Wednesday, January 27, 2010

City Lights

A real highlight of last weekend's SF trip was my long-delayed return to City Lights Books. The last time I was there was during my first trip to San Francisco way back in 2001. I was attending the wedding of a friend in Berkeley and took half a day out of my weekend to make the trek into the city by myself and see as much as I could.

I remember being knee deep in research for my thesis play, War and Jim, reading everything I could about the New York School of Poets; on the plane from Pittsburgh, I had burned through the first chapters of of the CMU Library's copy of Brad Gooch's biography of O'Hara, City Poet, taking a special pleasure in the passages about his time in the city as a young man in the Navy.

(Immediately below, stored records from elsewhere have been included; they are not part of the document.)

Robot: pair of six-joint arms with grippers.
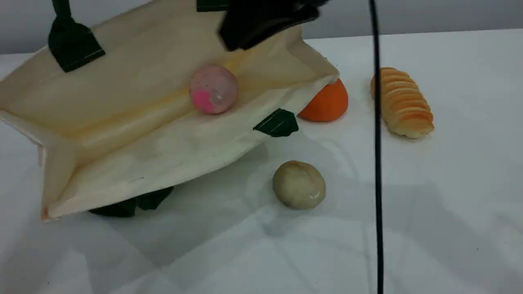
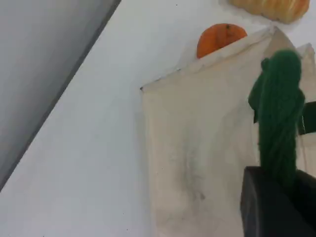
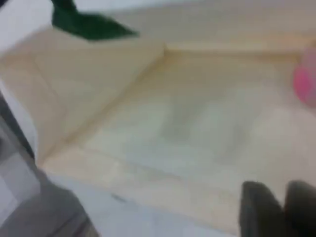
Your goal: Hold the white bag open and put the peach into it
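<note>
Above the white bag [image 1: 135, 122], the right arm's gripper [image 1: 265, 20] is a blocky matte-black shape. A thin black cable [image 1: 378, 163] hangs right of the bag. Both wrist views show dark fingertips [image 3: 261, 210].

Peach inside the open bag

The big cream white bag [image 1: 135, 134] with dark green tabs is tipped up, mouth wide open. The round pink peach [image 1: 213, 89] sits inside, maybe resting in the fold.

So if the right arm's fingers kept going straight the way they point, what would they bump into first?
Most likely the white bag. In the right wrist view the right gripper points into the open bag, at its bare cream inside. The peach sits off to the side. The picture is blurry, so depth is uncertain.
</note>
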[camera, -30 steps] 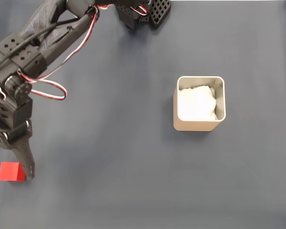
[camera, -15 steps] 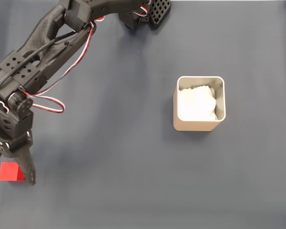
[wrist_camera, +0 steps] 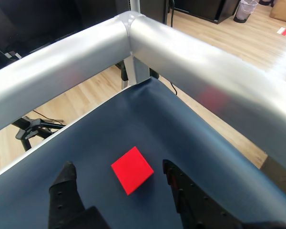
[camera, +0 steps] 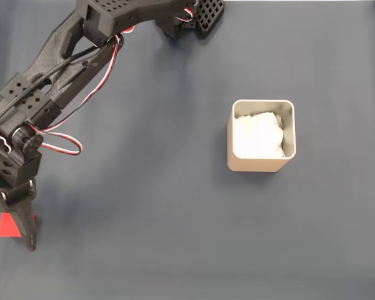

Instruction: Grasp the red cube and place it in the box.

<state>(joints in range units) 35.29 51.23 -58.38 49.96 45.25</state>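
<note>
Dark navy cloth (camera: pixel 175 206) is spread over the whole work surface, smooth and matte, with faint creases seen in the fixed view. In the wrist view the cloth is bounded by thick brushed-aluminium rails (wrist_camera: pixel 190 57) meeting at a corner, beyond which a light wood-plank floor (wrist_camera: pixel 219 28) and black stand legs with a cable (wrist_camera: pixel 33 129) are visible. The red cube (wrist_camera: pixel 132 170) is seen lying flat on the cloth near that rail corner, between the two black fingers of the gripper (wrist_camera: pixel 117 171); the jaws are spread wide, with clear gaps to the cube on both sides, nothing pinched. In the fixed view the cube (camera: pixel 6 226) is partly covered by the gripper (camera: pixel 19 228) at the left edge. The box (camera: pixel 261 164), beige with white padding inside, is seen well apart from the cube, to its upper right.
</note>
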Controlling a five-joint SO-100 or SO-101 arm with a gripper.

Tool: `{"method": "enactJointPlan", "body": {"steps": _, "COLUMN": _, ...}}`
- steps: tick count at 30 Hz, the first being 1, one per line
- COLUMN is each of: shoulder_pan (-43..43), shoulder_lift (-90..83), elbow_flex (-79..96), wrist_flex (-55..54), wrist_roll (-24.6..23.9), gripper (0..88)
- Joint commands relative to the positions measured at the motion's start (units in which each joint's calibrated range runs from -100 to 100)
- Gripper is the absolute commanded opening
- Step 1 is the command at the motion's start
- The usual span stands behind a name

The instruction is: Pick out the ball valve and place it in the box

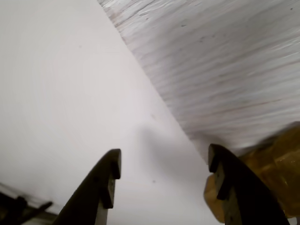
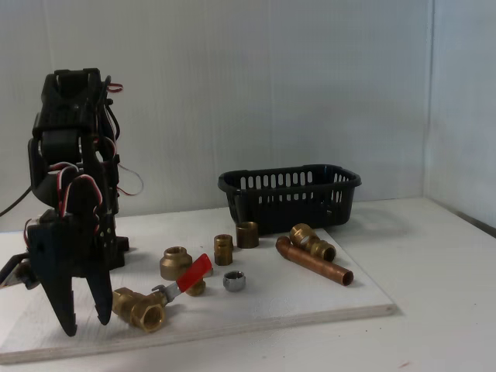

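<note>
The gripper is being seen nearest the fixed view camera, its two dark fingers pointing down at the white board. The jaws are being held apart, with nothing between them; in the wrist view the gripper is showing bare white surface in the gap. Whether the fingertips are touching the board cannot be told.

Just beside the jaws, on the right side in the fixed view, the ball valve is lying on the board, its brass body close to the nearer finger and its red lever angling up and away from the jaws. In the wrist view a blurred brass shape is being seen just outside the right-hand finger; it is probably that valve, but this cannot be told for certain.

Farther from the jaws, several small brass fittings and a silver nut are lying spread on the board. Beyond these, a brass elbow with a copper pipe is resting.

Farthest from the jaws, the box is standing at the rear of the board, well apart from the valve.
</note>
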Motion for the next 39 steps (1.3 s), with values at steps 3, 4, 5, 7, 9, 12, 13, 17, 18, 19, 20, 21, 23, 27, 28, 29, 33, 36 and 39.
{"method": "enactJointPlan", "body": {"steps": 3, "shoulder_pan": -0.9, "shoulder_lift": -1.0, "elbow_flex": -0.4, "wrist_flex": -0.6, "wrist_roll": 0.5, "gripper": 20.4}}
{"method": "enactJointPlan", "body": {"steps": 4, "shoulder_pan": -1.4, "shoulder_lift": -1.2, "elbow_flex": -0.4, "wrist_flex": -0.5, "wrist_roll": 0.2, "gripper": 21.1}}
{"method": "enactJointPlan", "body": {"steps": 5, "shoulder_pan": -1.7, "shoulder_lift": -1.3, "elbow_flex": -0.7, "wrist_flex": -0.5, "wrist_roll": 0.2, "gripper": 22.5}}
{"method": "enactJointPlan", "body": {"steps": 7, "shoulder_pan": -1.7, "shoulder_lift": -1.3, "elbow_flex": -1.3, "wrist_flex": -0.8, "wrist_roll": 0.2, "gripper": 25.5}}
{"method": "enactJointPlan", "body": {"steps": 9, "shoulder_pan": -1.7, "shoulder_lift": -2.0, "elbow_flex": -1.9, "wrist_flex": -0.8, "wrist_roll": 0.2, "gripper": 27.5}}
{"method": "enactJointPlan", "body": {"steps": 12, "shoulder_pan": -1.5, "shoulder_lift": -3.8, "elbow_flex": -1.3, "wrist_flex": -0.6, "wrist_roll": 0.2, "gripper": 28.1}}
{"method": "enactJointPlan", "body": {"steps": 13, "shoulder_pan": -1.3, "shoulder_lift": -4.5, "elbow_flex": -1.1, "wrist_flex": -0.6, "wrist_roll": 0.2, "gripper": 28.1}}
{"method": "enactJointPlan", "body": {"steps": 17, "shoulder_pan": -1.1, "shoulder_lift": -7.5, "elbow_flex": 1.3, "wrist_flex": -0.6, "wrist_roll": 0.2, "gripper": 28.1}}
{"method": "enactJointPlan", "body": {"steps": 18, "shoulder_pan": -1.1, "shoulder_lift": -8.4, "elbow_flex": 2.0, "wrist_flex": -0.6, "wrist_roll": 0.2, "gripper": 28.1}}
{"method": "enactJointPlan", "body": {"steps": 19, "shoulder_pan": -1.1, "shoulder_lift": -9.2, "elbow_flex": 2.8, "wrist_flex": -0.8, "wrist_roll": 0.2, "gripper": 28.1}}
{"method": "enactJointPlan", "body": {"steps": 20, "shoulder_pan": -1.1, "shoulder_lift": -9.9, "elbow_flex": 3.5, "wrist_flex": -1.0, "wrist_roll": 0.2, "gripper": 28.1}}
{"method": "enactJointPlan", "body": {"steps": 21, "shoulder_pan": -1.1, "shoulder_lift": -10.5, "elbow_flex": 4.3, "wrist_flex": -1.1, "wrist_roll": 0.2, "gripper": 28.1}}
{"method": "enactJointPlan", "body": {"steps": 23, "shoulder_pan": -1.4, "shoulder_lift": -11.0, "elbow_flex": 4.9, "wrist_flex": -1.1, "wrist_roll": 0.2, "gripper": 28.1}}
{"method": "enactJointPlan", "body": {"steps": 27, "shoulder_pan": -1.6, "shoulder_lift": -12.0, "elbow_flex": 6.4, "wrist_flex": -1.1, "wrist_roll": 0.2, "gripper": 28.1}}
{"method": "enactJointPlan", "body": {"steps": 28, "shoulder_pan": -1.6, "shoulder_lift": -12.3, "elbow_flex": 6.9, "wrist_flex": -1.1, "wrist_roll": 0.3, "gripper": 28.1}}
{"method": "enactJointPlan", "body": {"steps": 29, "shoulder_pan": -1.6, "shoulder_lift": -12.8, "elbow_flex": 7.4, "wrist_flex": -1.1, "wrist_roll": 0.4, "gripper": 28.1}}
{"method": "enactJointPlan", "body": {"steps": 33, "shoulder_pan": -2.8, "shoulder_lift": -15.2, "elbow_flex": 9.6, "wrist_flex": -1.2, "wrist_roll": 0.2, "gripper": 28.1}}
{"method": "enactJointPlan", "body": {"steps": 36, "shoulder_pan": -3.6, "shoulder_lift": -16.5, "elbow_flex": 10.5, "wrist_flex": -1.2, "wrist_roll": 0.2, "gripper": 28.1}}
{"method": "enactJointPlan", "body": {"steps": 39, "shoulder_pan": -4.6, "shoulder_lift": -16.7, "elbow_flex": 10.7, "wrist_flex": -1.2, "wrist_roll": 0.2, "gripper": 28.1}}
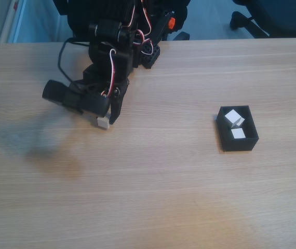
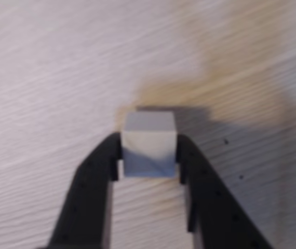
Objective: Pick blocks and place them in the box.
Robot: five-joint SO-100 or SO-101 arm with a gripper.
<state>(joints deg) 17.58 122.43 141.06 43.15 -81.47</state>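
Observation:
A small white block (image 2: 149,136) sits between my two black fingers in the wrist view, with both pads pressed against its sides. My gripper (image 2: 148,158) is shut on it, just above the wooden table. In the fixed view the same block (image 1: 103,123) shows at the tip of my gripper (image 1: 106,119), left of the table's middle. The black open-topped box (image 1: 237,144) stands far to the right. It holds two white blocks, one tilted at the back (image 1: 233,118) and one flat at the front (image 1: 238,134).
The arm's base (image 1: 137,36) with its red and white wires stands at the back edge of the table. A chair base (image 1: 252,21) is on the floor beyond. The arm's shadow (image 1: 28,137) falls to the left.

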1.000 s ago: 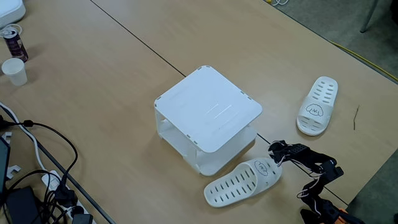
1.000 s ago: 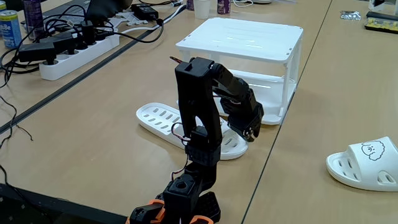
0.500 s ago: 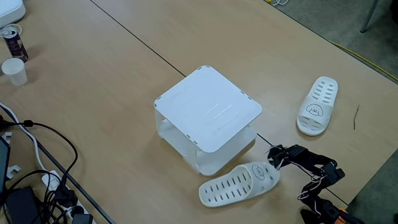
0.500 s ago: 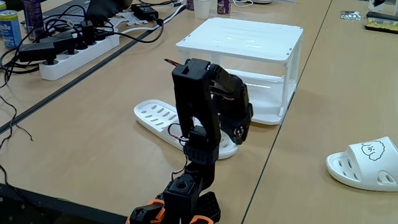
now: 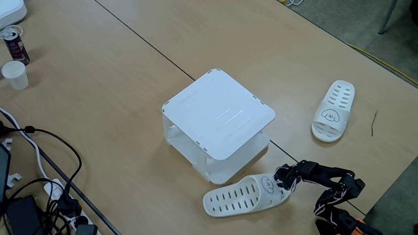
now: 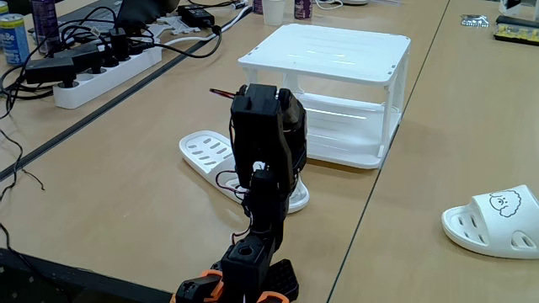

An aside: I just pulled out my copy of City Poet to find something pertinent to add here. There's a bit about a short story he wrote as a student called "Lament and Chastisement," that contains a description of San Francisco--
and there was the fresh old city, gauche and precious, wide avenues, tiny streets, hills and troughs for cable cars, there was wind blowing, the scent of lavender, and snow in the air.
Another aside: my copy of the biography is a treasured gift; a gently used volume, carefully and thankfully wrapped in mylar. Just moments ago on consulting the book for this post I saw something I'd never noticed before. Written in pencil on the top right hand corner of the first page, "Happy 30th Kyle! Love Matt and Trista."

Back to City Lights: when I got there on that day in 2001 and discovered they had such a spacious, welcoming poetry room, I felt like I'd stumbled onto a treasure chest; I remember staying up there for a long time, browsing and reading and picking out at least one O'Hara book to take home with me.

Last Sunday I rushed up there even quicker, remembering it fondly and wondering how many things I'd want to take home with me. The first thing on my list was something by at least one of the Dickman brothers, who had that great profile in the New Yorker last spring. I managed to get copies of each of their first books.

I really hit the jackpot with a signed edition of Portrait and Dream: New and Selected Poems by Frank O'Hara's friend, subject, and collaborator, Bill Berkson. That purchase has stimulated a lot more dipping into the biography, along with the collected poems, just to remind myself of that history.

Edmund White's bio of Rimbaud was calling out to me as well; I walked around with it for a long time before finally using the "I'm supporting independent bookstores!" justification to add it to the stack. To feel further justified, I made it through over half of it in the car on the way back, reading occasional passages aloud to JW when they got excessively scandalous.

It's nice to reconnect to poetry, especially in a bookstore that gives so much space to it. I had so much fun I added a postcard souvenir to my already abundant bounty; it's a darling photo of Ginsberg and Orlovsky; I found a version of it online for you:

It is the birthplace of the Beats, after all!


-K- said...

My fondest memory of City Lights comes from the time I was not in City Lights but in Vesuvios, the bar across the alley and looking up from my drink and into City Lights bookstore to see Allen Ginsberg in a grey cardigan wildly gesticulating to Lawrence Ferlinghetti.

Later that weekend I saw Ginsberg read with Antler who was mercilessly heckled by Gregory Corso. Corso was drunk in a far stranger way than I've ever seen any other inebriated man before or since.

Kyle said...


I was listening to Patti Smith on Fresh Air promoting her book about Mapplethorpe. She talked about how she'd started singing essentially because Corso was mentoring her in poetry and she wanted to do something good enough so that he wouldn't get bored and throw things at her.